Misha Behei

Vonage Team Member

Misha is a Developer Support Engineer at Vonage where he works with the customers utilizing the Video API platform. In his free time, Misha enjoys exploring new coffee shops around San Francisco Ba...

[Read more]
< Tutorial />

Real-Time Human Detection with OpenCV

Last updated on Apr 15, 2020

This blog post will show how to build your own “smart” video camera. It will show how to take an image from the frame of a web camera, detect if there is a human in the frame, and send out an SMS via Vonage Communication APIs to notify you about potential threats.

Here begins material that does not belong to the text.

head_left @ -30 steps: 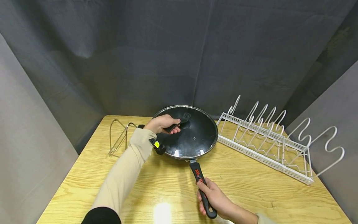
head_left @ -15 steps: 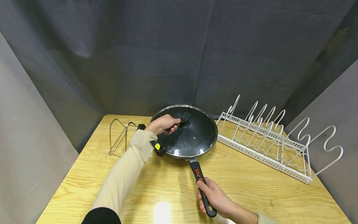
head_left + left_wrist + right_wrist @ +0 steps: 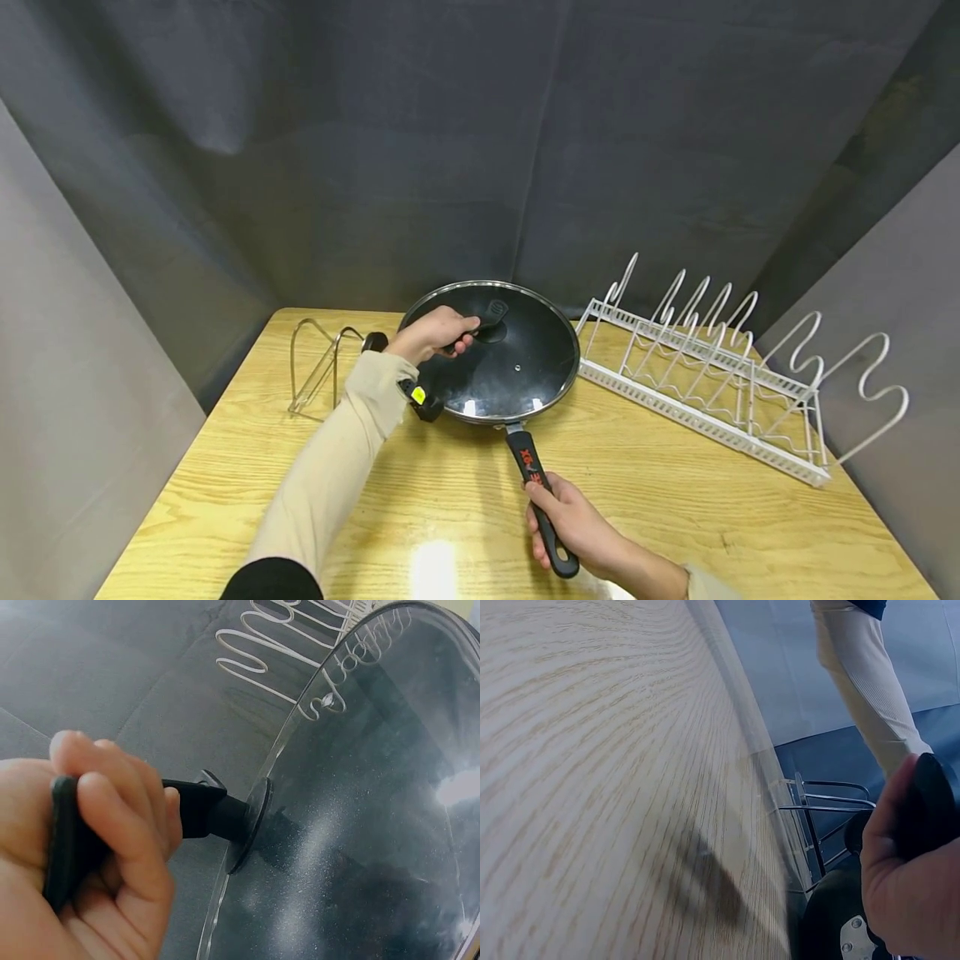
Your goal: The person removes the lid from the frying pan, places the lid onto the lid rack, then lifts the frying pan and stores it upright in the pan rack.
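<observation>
A black frying pan (image 3: 826, 904) stands on the table under a glass lid (image 3: 517, 392) with a shiny metal rim. My left hand (image 3: 438, 331) grips the lid's black handle (image 3: 492, 313), its fingers curled round the bar; the left wrist view shows this hand (image 3: 112, 840) close up beside the glass (image 3: 375, 787). Toward the front edge, my right hand (image 3: 566, 517) holds the pan's long black handle (image 3: 522, 454), thumb on top. In the right wrist view the right hand (image 3: 904, 892) hides most of that handle.
A white wire rack (image 3: 697, 408) with several wavy dividers stands on the wooden table (image 3: 645, 483) to the right of the pan. On the left is a small metal wire stand (image 3: 315, 375), partly behind my left forearm. Dark cloth (image 3: 420, 167) hangs behind the table.
The head view has shifted slightly, so the pan, rack and stand appear a little further left. Both hands keep their hold on the lid and pan handles.
</observation>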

This idea came to me after my parents' house was burglarized. They live in a remote location with no security cameras, and the police were never able to find who committed the crime. After this, my parents decided to equip the house with some security equipment. I was a college student at the time, so I decided to take it upon myself to use my skills to build a security system for them.

Feel free to reach out to me as I have fully developed this into a working prototype that has been utilized by my family!

Hardware requirements

You will need to use a Raspberry Pi (I used a Raspberry Pi 2), a Raspberry Pi camera, and a “dummy” security camera.


To build this project, you’re going to need the following things in addition to the hardware:

Vonage API Account

To complete this tutorial, you will need a Vonage API account. If you don’t have one already, you can sign up today and start building with free credit. Once you have an account, you can find your API Key and API Secret at the top of the Vonage API Dashboard.

Screenshot of new Meetings API session in progress
Start developing in minutes with free credits on us. No credit card required!

The Object Detection Algorithm

In this tutorial, we will use the Haar classifier. It is an effective object detection method developed by Paul Viola and Michael Jones in their 2001 paper, “Rapid Object Detection using a Boosted Cascade of Simple Features.”

Initially, the algorithm needs a lot of positive images (in our case, images of various people) and negative images (images that do not contain a human on the frame) to train the classifier.

From there, we have to grab certain features from the classifier. Each feature is a single value obtained by subtracting the sum of pixels under the white rectangle from the sum of pixels under the black triangle.

Read more about the Cascade Classifier, and the algorithm behind it, in this OpenCV: Cascade Classifier article.


On your Raspberry Pi, create a new Python file and import all the needed libraries using the following import statements:

import cv2
import nexmo
import time

These libraries are used to detect people, to communicate to the users about the people detected, and to calculate the time difference between sent texts.

After that, we will need to start capturing the video footage from your available camera:

video_captured = cv2.VideoCapture(0)

Specifying 0 in the parameter above means that we will be using the first available video camera—usually, there is only one available, but if you have an external camera plugged in, you can specify which stream to use by passing the appropriate parameter to VideoCapture.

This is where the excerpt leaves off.